**WORK INSTRUCTIONS:** In the records below, the line with "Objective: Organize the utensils" opens the range and the line with "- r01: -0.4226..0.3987" closes it; print that range exactly and nothing else.

**Items listed in a dataset:**
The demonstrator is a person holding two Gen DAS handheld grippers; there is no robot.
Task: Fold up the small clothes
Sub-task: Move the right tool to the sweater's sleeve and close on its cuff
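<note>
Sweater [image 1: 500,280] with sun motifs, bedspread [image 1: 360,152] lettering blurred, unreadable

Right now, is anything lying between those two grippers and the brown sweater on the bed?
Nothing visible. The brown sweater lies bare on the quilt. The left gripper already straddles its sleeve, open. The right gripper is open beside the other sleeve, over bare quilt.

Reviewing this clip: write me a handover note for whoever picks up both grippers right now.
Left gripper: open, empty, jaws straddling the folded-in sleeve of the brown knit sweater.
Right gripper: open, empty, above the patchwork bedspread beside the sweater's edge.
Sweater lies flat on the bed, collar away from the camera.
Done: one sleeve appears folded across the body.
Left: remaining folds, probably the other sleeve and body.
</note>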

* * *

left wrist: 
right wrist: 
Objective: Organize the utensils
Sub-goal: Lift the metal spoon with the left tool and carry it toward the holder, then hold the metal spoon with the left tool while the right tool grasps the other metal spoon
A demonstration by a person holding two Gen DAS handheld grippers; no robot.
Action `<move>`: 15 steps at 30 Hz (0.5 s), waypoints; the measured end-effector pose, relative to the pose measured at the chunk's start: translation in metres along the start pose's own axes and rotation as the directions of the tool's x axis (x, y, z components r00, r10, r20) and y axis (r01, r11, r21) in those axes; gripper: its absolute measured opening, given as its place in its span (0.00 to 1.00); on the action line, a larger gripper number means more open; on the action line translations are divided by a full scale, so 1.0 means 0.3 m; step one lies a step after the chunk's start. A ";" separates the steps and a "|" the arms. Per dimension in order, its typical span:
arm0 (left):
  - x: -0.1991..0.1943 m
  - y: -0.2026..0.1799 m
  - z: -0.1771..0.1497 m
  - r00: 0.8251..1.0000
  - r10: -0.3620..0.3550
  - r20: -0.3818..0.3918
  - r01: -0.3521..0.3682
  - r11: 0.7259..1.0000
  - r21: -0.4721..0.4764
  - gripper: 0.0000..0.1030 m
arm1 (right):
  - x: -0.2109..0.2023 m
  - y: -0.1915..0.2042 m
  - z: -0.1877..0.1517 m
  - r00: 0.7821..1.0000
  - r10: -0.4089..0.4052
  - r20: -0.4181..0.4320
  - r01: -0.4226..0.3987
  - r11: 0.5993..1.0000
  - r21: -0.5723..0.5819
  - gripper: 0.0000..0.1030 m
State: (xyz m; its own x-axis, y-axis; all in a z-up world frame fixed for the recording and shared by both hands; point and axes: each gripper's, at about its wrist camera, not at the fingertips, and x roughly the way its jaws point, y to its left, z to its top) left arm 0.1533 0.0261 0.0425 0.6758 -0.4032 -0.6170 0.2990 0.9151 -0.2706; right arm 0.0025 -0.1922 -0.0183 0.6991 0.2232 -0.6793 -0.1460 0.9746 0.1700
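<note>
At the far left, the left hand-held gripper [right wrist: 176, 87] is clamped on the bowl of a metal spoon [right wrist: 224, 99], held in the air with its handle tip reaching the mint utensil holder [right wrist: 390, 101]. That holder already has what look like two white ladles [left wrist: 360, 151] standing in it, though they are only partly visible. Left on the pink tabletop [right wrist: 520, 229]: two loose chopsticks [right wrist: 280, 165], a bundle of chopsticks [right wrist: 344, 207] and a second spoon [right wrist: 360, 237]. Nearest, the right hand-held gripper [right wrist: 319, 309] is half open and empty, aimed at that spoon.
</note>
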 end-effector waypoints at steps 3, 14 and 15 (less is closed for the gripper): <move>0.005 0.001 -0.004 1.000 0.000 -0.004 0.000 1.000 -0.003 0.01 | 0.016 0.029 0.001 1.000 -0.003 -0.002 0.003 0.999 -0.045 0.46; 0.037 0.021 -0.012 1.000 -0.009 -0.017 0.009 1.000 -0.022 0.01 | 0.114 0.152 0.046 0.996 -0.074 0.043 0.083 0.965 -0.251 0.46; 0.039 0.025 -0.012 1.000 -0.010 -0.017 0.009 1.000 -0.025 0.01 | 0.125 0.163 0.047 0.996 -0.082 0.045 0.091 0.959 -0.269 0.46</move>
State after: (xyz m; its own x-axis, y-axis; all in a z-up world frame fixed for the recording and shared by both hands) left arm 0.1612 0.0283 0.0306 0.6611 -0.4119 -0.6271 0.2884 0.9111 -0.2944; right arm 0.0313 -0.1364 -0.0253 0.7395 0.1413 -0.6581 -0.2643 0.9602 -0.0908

**ANSWER SPACE:**
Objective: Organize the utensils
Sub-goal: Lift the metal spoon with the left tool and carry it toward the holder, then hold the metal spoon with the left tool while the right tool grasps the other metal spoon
A demonstration by a person holding two Gen DAS handheld grippers; no robot.
Action `<move>`: 15 steps at 30 Hz (0.5 s), waypoints; the measured end-effector pose, relative to the pose measured at the chunk's start: translation in metres along the start pose's own axes and rotation as the directions of the tool's x axis (x, y, z components r00, r10, r20) and y axis (r01, r11, r21) in those axes; gripper: its absolute measured opening, given as its place in its span (0.00 to 1.00); on the action line, a larger gripper number means more open; on the action line translations are divided by a full scale, so 1.0 means 0.3 m; step one lies a step after the chunk's start. A ";" separates the steps and a "|" the arms. Per dimension in order, its typical span:
arm0 (left):
  - x: -0.1991..0.1943 m
  - y: -0.2026..0.1799 m
  - z: -0.1771..0.1497 m
  - r00: 0.8251..1.0000
  - r10: -0.3620..0.3550
  - r20: -0.3818..0.3918
  - r01: -0.3521..0.3682
  - r11: 0.7259..1.0000
  - r21: -0.4721..0.4764
  - gripper: 0.0000..0.1030 m
arm1 (right):
  - x: -0.2109..0.2023 m
  - y: -0.1915..0.2042 m
  - z: -0.1877..0.1517 m
  - r00: 0.7821..1.0000
  - r10: -0.4089..0.4052
  - r20: -0.4181..0.4320
  - r01: -0.4226..0.3987

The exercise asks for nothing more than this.